This summary has focused on common areas among four recent reviews of language testing. In addition to these common areas, each of the reviews mentions specific areas of proGREss or concern. Skehan (1991) and Alderson (1991) both note that until very recently other areas of applied linguistics have provided very little input into language testing. Skehan, however, is encouraged by the relevance to language testing of recent work in sociolinguistics, second language acquisition, and language teaching, and points out the need for language testing to be aware of and receptive to input from developments in other areas of applied linguistics such as the SLA-based approach to assessing language development of Pienemann, Johnston, & Brindley (1988). Skehan and Alderson both argue that language testing must continue to investigate new avenues to assessment, such as formats that measure communicative abilities more successfully (e. g., Milanovic, 1988); “series tasks,” in which specified language interactions are scored in terms of how particular aspects of information are communicated; group testing; self-assessment; and computer-based language testing. Alderson discusses two additional areas to which language testing needs to turn its attention in the years to come: “washback” effects and learner-centered testing. He points out that while we generally assume that tests have an impact on instruction (washback), there is virtually no empirical research into how, if at all, instructional impact functions, under what conditions, and whether deliberate attempts to design tests with positive instructional impact are effective. Alderson also argues persuasively for the greater involve-ment of learners in the activity of testing, in the design and writing of tests, and in the setting of standards for success. In this regard, I would mention the work of Brindley (1989) in assessing language achievement in learner-centered instructional settings and the papers in de Jong & Stevenson (1990), which address issues in individualizing language testing. A final area of development, mentioned by Bachman (1990b), is the renewed interest in language aptitude and developments in both the definition of the theoretical construct and in approaches to its measurement (Perry & Stansfield, 1990).

As a result of the developments of the 1980s, language testing has emerged as a discipline in its own right within applied linguistics. notes that since 1980 language testing has seen the creation of an internationally respected journal, Language Testing, as well as several regular newsletters; five new texts on language testing as well as over a dozen volumes of collected papers have been published; and there are now at least two regular major international conferences each year devoted to language testing.
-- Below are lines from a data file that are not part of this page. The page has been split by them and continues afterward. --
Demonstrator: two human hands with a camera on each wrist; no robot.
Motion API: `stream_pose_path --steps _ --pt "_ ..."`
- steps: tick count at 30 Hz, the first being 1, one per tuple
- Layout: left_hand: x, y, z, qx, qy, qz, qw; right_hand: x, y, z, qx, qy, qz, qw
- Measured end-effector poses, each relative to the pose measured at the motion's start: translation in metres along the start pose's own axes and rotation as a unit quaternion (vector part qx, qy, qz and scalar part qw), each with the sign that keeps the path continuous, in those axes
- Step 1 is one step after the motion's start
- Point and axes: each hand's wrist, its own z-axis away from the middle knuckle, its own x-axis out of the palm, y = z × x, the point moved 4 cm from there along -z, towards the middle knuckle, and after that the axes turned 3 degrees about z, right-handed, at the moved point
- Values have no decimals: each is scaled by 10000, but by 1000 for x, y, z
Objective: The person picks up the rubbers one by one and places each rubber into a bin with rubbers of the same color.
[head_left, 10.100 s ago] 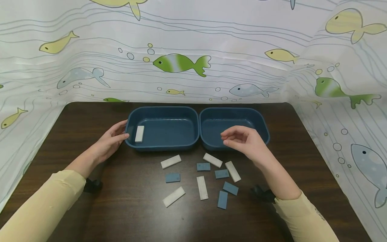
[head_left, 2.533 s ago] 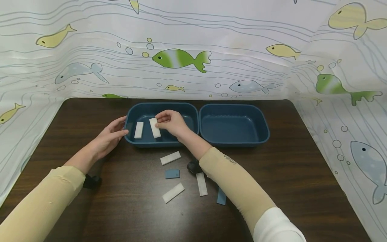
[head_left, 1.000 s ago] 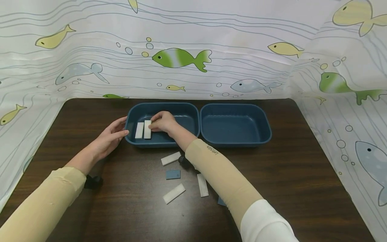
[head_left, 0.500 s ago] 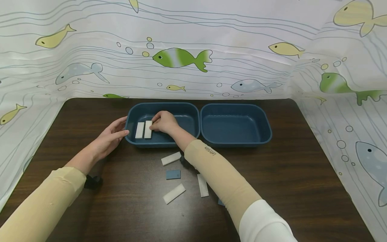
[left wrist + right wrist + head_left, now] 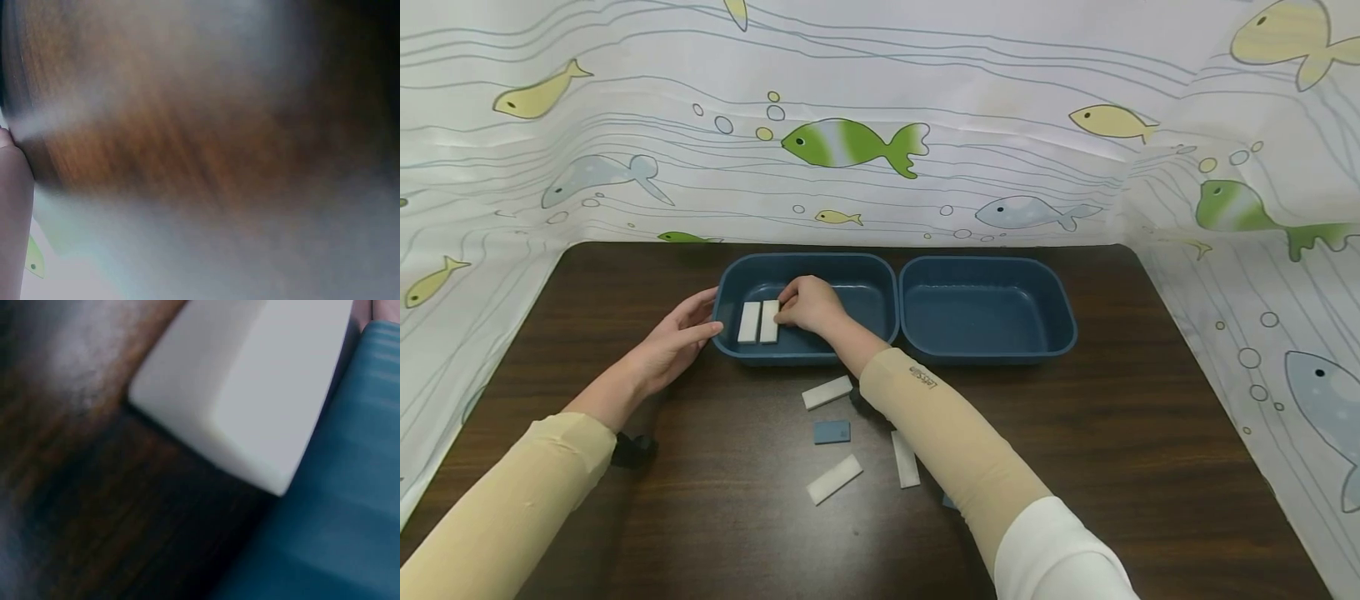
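In the left blue tray [image 5: 880,350], two white oblong blocks lie side by side near its left end, almost parallel with a thin gap between them. My right hand [image 5: 812,305] pinches the right-hand white block [image 5: 769,322] at its right edge, thumb and fingertips bent. The other white block [image 5: 749,322] is untouched. At the tray's left end my left hand [image 5: 673,343] holds on, thumb over the rim and fingers along the outside. The right wrist view shows a loose white block [image 5: 262,381] close by the blue tray wall [image 5: 325,519], while the left wrist view is mostly blurred table [image 5: 156,144].
A second blue tray [image 5: 985,321] adjoins on the right. In front lie white blocks [image 5: 827,392], [image 5: 835,479] and a white block [image 5: 906,460] partly under the right sleeve [image 5: 955,433], plus a blue block [image 5: 832,432]. Another blue block [image 5: 949,502] is mostly covered. A fish-patterned curtain [image 5: 1000,150] stands behind.
The right hand, earlier above the right tray, has carried a white block into the left tray. That block has been laid flat and straightened beside the first. The left hand keeps its place.
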Motion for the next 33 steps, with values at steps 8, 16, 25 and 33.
stream_pose_path --steps 8,16,25,33 --pt "1 0 0 -76 28 -62 9999 -1 -1 0 -122 -8 309 9994" --pt "0 0 0 -92 46 -65 9999 0 -1 -1 -180 9 475 9987" --pt "0 0 -1 -97 42 13 9999 -1 -1 -1 -251 -3 434 9987" --pt "0 0 0 -178 75 -62 9998 -2 -1 1 -268 43 339 9991"
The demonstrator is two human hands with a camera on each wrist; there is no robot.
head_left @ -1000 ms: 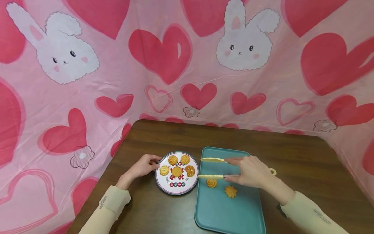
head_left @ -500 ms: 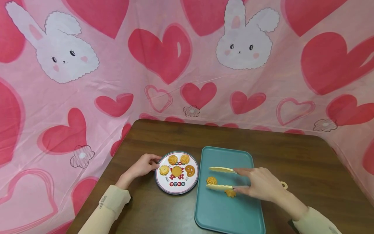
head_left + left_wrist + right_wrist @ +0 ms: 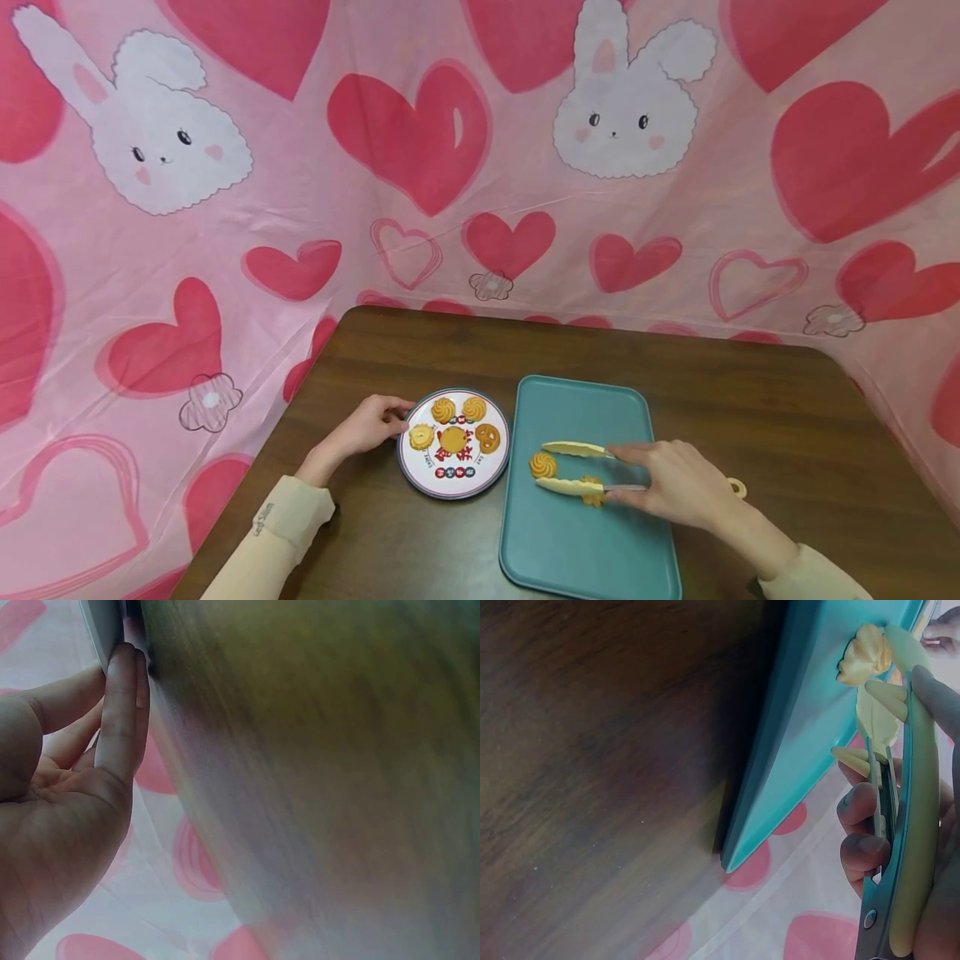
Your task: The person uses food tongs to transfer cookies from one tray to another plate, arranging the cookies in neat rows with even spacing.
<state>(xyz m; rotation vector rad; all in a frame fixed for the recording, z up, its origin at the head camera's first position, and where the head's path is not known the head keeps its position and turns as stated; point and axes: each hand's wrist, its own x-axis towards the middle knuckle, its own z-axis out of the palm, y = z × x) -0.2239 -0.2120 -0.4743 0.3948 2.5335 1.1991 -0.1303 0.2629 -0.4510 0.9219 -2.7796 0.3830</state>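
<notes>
My left hand [image 3: 371,423] pinches the left rim of a round white plate [image 3: 486,475] between thumb and fingers; the left wrist view shows the fingers at the plate's edge [image 3: 101,630]. My right hand [image 3: 678,485] grips cream-tipped tongs [image 3: 564,486], held spread over a teal tray [image 3: 592,554]. A swirl cookie [image 3: 543,465] lies at the left, between the tong tips in the head view. The lower tong arm partly covers a star-shaped cookie [image 3: 594,500]. In the right wrist view, one cookie [image 3: 866,654] sits near the tongs [image 3: 919,825].
On the plate are two swirl cookies [image 3: 443,409], a pretzel-shaped cookie [image 3: 487,437], a round cookie [image 3: 453,439] and a fluted cookie [image 3: 422,437]. Plate and tray stand side by side on a brown wooden table [image 3: 420,350]. A pink heart-patterned cloth [image 3: 517,167] hangs behind.
My right hand has moved the tongs from beside the plate back to the right and nearer, over the tray's cookies. The left hand and plate have stayed still.
</notes>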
The field of language testing has seen the development of both a model of language test performance that can guide empirical research, and the application of a variety of research approaches and tools to facilitate such research. In sum, language testing can now claim its own research questions and research methodology. As Bachman (1990a) states, “perhaps for the first time in the history of language testing it is possible to see a genuine symbiotic relationship between applied linguistic theory and the tools of empirical research as they are applied to both the development and the examination of a theory of performance on language tests [and to] the development and use of better language tests” (p. 220). Also as a result of developments in the past decade, language testing is in a better position, I believe, both to make contributions to its sister disciplines in applied linguistics and to be enriched by developments in those disciplines. The next part of this paper briefly describes what I consider two contributions that language testing has to offer to the areas of language learning and language teaching.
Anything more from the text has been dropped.